Lidzia muszę to zrobić, miejscami jest bardzo duże zaniżanie. To też ma swoje plusy, podzielę rośliny, zmienię nasadzenia.
Moja miłość trwa, kocham te rośliny I raczej zawsze będą w moim ogrodzie. Rozstaję się z tymi problematycznymi.
Przy Jurze to dobra ziemią wapienna róże dobrze rosną.
Ślonzaczka spod Czestochowy. Ja spod Gliwic ale więcej życia w Warszawie.
Boże!!! Ja 2 razy w tygodniu nieraz codziennie od czerwca do końca września podlewam.
Teraz muszę się zająć podlewaniem tuji bo mi wygina. A na tym wydmuchowisku moim byłaby to katastrofa.
Balerina piękna pokazałam eMowi nie wierzył. A u mnie nic.

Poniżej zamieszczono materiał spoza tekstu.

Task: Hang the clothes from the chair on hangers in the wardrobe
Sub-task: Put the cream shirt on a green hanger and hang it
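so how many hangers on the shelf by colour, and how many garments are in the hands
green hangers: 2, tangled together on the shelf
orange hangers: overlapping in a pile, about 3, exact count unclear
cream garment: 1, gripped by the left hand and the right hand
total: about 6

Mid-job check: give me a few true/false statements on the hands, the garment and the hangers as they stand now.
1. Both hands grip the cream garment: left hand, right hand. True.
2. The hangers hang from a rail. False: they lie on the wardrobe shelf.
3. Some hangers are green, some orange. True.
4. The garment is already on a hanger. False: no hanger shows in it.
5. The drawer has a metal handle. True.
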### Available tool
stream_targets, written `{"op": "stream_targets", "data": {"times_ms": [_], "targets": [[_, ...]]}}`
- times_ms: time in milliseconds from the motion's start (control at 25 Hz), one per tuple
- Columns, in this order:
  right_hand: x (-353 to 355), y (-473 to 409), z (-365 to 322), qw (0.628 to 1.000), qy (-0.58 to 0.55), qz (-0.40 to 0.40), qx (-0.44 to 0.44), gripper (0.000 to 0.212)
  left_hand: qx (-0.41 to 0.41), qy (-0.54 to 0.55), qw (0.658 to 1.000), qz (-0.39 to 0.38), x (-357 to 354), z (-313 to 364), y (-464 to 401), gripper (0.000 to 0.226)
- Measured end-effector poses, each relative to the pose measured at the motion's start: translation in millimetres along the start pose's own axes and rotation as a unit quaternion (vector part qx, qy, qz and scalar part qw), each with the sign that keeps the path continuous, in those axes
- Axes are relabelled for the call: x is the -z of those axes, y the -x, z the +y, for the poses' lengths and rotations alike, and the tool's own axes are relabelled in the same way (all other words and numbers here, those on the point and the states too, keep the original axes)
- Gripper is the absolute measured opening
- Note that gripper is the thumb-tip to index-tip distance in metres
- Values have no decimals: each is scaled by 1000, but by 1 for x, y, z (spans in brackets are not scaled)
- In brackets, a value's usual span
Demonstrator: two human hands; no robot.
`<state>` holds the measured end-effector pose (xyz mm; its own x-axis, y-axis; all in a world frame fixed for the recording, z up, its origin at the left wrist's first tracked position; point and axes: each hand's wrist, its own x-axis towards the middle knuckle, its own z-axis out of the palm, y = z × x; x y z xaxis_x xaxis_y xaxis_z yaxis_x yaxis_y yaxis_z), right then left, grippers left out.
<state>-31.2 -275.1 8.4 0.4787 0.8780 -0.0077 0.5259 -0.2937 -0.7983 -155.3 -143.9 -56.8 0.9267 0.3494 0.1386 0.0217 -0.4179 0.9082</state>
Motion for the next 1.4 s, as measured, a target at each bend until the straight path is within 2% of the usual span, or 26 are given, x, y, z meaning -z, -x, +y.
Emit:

Ela, ja właściwie jestem Zagłębianka. Jak jesteś z Gliwic, to wiesz o co mi chodzi. Pośrodku Częstochowy i Katowic. Czy jeździsz jeszcze w rodzinne strony ?
To realizuj pomysł. Ja lubię bardziej cieniste miejsca, łatwiej mi coś tam posadzić. Ale lasku na moim areale nie stworzę.
Różę będę obserwować, na razie trudno mi zajrzeć głębiej bo dokoła gęsto.